What you should do: Leaving out the images, return the data below exactly as it is written.

Dataset section Start Marker

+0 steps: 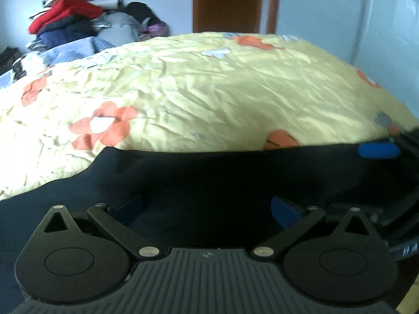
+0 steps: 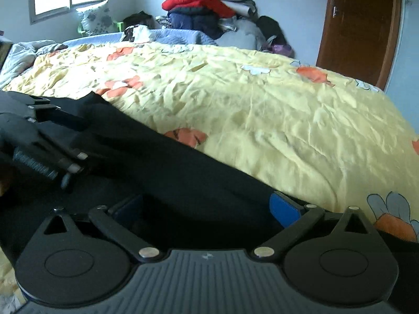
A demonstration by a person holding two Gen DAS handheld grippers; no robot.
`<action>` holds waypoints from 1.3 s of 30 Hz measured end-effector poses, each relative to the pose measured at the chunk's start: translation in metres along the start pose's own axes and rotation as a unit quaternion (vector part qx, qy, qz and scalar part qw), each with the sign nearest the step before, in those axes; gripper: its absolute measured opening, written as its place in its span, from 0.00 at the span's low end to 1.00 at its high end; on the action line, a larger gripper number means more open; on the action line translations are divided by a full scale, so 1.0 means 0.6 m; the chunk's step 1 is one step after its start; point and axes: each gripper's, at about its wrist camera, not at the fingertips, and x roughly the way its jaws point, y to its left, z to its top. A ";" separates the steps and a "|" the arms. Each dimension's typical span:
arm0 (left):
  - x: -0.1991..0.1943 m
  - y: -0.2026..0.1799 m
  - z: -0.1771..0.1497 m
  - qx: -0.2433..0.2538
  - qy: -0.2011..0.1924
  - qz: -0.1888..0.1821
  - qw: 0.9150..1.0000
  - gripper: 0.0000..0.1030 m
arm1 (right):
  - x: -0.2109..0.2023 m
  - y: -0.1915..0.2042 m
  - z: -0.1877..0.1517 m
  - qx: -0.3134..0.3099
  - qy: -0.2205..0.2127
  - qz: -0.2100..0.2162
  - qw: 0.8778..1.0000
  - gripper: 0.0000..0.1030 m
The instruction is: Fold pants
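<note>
Pants point(image 1: 209, 178), dark navy or black, lie spread along the near edge of the bed, on a yellow floral quilt point(image 1: 199, 86). Left gripper point(image 1: 207, 209) hangs low over the fabric, jaws wide apart, blue pads clear of the cloth as far as the blurred view allows. Right gripper point(image 2: 207, 208) likewise stands fully open above the garment, nothing clamped. In the right wrist view the left gripper appears at the left margin, held by a gloved hand point(image 2: 18, 128). Piled clothing point(image 2: 207, 7) sits at the far side of the bed; a brown door point(image 2: 358, 26) stands beyond.
</note>
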 end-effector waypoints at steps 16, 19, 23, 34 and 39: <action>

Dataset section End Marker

Response to the task:
+0 steps: 
+0 steps: 
A demonstration by a person holding two Gen DAS handheld grippers; no robot.
`<action>` holds waypoints from 1.3 s of 30 Hz measured end-effector poses, each relative to the pose measured at the chunk's start: translation in metres along the start pose's own axes and rotation as a unit quaternion (vector part qx, qy, qz and scalar part qw), each with the sign nearest the step before, in those axes; gripper: its absolute measured opening, written as its place in its span, from 0.00 at the span's low end to 1.00 at its high end; on the action line, a larger gripper number means more open; on the action line translations are divided by a full scale, so 1.0 means 0.6 m; the chunk's step 1 is one step after its start; point and axes: each gripper's, at about its wrist camera, not at the fingertips, and x roughly the way its jaws point, y to its left, z to its top. A ";" separates the steps and a "|" the arms. Each dimension's typical span:
arm0 (left):
  - x: -0.1991..0.1943 m
  - y: -0.2026..0.1799 m
  - z: -0.1771..0.1497 m
  - qx: -0.2433..0.2538
  - qy: -0.2011..0.1924
  - qz: -0.1888..0.1821
  - qw: 0.9150..1.0000
  - gripper: 0.0000..0.1030 m
arm1 (right):
  - x: -0.2109..0.2023 m
  - y: -0.1915..0.2042 m
  - z: -0.1877..0.1517 m
  - qx: -0.3134..0.3099
  - qy: -0.2205..0.2127
  - qz: -0.2100..0.2162
  - qw: 0.8778..1.0000
  - gripper: 0.0000..0.1030 m
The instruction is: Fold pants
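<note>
Pants point(image 1: 209, 178), dark navy or black, lie spread along the near edge of the bed, on a yellow floral quilt point(image 1: 199, 86). Left gripper point(image 1: 207, 209) hangs low over the fabric, jaws wide apart, blue pads clear of the cloth as far as the blurred view allows. Right gripper point(image 2: 207, 208) likewise stands fully open above the garment, nothing clamped. In the right wrist view the left gripper appears at the left margin, held by a gloved hand point(image 2: 18, 128). Piled clothing point(image 2: 207, 7) sits at the far side of the bed; a brown door point(image 2: 358, 26) stands beyond.
</note>
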 end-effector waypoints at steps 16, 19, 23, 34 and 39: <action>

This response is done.